Thanks I'll see if I can connect to this operator in my city. Strange, but I never seen their sign boards.



mattferrier said:


> ive recently moved just outside marbella, and getting internet was causing to be a pain as the assistants in the shops werent as helpful as could of been.
> if you work in IT and will be porbably constantly using it then you may find a usb stick to be very expensive and not so reliable and you will still need a contract (i was told 18 months)
> there are lots of Y internet hot spots all over where you can pay hourly,daily,monthly etc.
> my advice would be to throw this issue at an agent and let them find you somewhere that has internet connection already that can be just hooked up again. i'm on a complex that has y internet through a dish attached to my flat for only 20e per month (price may vary as thats a deal for this complex, i think its 35e)
> ...


Hi Matt,
Thanks for the information! I really do not have an agent and trying to find an accommodation by myself so I cannot throw the issue to him. So far I've seen several accomodations and I can confirm that you are absolutely right about the pain of connecting the internet. Some house owners say "well... I'm not sure there's somewhere a socket for internet in the appartment provided by the utility company... and you need somehow to connect to it" or just "you should connect internet by yourself. Try using Orange, they will give 5 giga- or megabytes (I dunno certainly) for only 39 euro"  Spain (especially such tourist-centric places like CDS) is likely not the best place for my work


----------



## mattferrier (Oct 18, 2010)

mauzer_tim said:


> Hi Matt,
> Thanks for the information! I really do not have an agent and trying to find an accommodation by myself so I cannot throw the issue to him. So far I've seen several accomodations and I can confirm that you are absolutely right about the pain of connecting the internet. Some house owners say "well... I'm not sure there's somewhere a socket for internet in the appartment provided by the utility company... and you need somehow to connect to it" or just "you should connect internet by yourself.
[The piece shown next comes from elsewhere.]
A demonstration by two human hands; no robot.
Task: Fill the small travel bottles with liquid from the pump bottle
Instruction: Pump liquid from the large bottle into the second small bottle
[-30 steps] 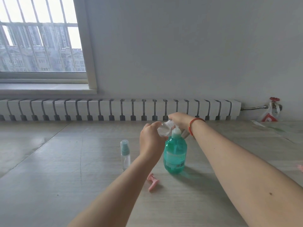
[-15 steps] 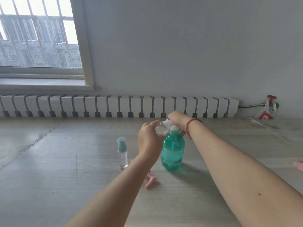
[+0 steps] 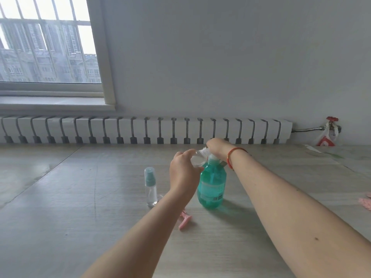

Try using Orange, they will give 5 giga- or megabytes (I dunno certainly) for only 39 euro"  Spain (especially such tourist-centric places like CDS) is likely not the best place for my work


the point i was making is a good agent will save you a lot of time considering there are probably hundreds of vacant properties in the area you have mentioned.
my agent was very helpful and it didnt cost me any more than sorting it myself as the commission came from the owners pocket. i told her everything i wanted and only viewed what had everything i had stated.
connecting to the internet is not as simple as having a socket that might be live. to my knowledge very few if any areas are cabled and ready to go. i know my internet is from a dish that was installed by the internet company. so saying there might be internet connection is avoiding answering. you would know if someone came out to put a dish up for the sole purpose of your internet!
others may be able to correct me if im wrong as having a dish may only be due to whats on offer in my location


----------



## jojo (Sep 20, 2007)

Our agent did everything for us. in fact we thought we'd have to sort our own internet/phone out, in fact we had someone lines up to do it, but it was all ready and waiting when we moved in. 

Jo xxx


----------